Could you help update supported features and TODO in README.md? https://github.com/pytorch/torchtitan/blob/main/torchtitan/experiments/flux/README.md#supported-features

In terms of loss comparison, what you did makes sense. A more recommended and rigorous approach is to make sure both data loading behavior and parameter init to be exactly the same across two runs. So instead of

I conducted an additional experiment using global_batch_size=128 and iterations=20000, training two tasks:
Task A: local_batch=16, fsdp=8, cp=1
Task B: local_batch=32, fsdp=4, cp=2

We can do the following to make sure data loading behaviors align, which only depends on DP degree (batch sharding degree)
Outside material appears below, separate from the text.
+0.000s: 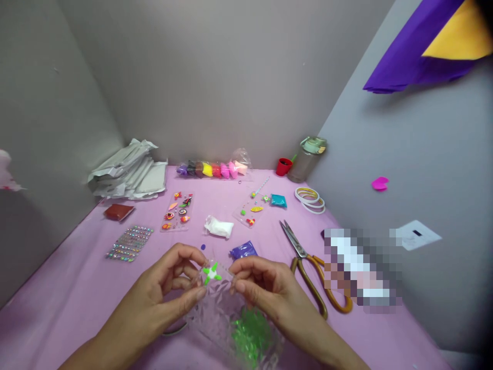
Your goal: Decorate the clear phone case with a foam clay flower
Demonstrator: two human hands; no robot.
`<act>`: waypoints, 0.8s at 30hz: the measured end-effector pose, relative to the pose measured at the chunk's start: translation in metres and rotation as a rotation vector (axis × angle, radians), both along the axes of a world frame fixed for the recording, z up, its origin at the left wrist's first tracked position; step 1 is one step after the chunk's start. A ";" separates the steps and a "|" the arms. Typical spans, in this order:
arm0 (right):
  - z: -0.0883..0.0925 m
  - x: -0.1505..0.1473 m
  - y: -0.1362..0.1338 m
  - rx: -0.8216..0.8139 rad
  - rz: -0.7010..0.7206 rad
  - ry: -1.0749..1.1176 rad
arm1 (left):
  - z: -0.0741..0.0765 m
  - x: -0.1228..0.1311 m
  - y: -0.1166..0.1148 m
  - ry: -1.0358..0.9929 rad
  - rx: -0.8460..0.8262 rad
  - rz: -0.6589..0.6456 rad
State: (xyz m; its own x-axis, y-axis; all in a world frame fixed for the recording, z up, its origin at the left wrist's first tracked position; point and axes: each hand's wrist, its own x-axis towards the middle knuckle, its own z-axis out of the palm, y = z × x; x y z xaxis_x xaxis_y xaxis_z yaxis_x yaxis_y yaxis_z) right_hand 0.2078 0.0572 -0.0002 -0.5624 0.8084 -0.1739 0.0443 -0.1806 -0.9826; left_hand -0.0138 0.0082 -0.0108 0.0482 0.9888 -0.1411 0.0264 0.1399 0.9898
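Note:
My left hand [162,282] and my right hand [262,288] face each other low over the lilac tablecloth [77,288]. Between their fingertips is a small clear plastic piece bearing a bright green star-shaped craft piece [211,273]. Both hands pinch the edges of the clear piece. Below them lies a textured clear plastic bag [215,324], with a heap of green pieces [250,334] inside it. A purple packet [243,251] lies just beyond my right fingers.
Orange-handled scissors [304,262] lie to the right. Further back are a white packet [219,226], a rhinestone sheet [131,244], sticker sheets [177,211], a row of coloured clay [210,169], tape rolls [310,200] and paper packets [129,169]. Grey walls enclose the table.

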 end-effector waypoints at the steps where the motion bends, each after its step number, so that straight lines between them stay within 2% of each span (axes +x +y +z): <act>1: 0.000 0.000 0.000 -0.004 -0.004 0.003 | -0.001 0.000 0.000 0.004 -0.003 -0.013; 24: -0.007 0.000 0.000 -0.008 -0.007 0.036 | -0.010 -0.001 0.002 -0.079 -0.015 -0.021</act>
State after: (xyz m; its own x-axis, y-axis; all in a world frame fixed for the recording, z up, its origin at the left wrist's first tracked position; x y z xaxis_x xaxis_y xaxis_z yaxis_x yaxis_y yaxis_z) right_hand 0.2079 0.0568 -0.0074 -0.5630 0.8108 -0.1601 0.0079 -0.1885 -0.9820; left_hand -0.0148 0.0099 -0.0205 0.0804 0.9852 -0.1512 -0.0486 0.1554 0.9867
  • Task A: local_batch=16, fsdp=2, cp=1 (2 GPU)
  • Task B: local_batch=16, fsdp=2, cp=4 (8 GPU)

Then we can use a seed checkpoint to make sure model parameters are the same, see https://github.com/pytorch/torchtitan/blob/main/docs/debugging.md#seed-checkpoint-based-reproducibility

Finally we can fix seed (training.seed) so that random behavior (e.g. dropout) is consistent, too.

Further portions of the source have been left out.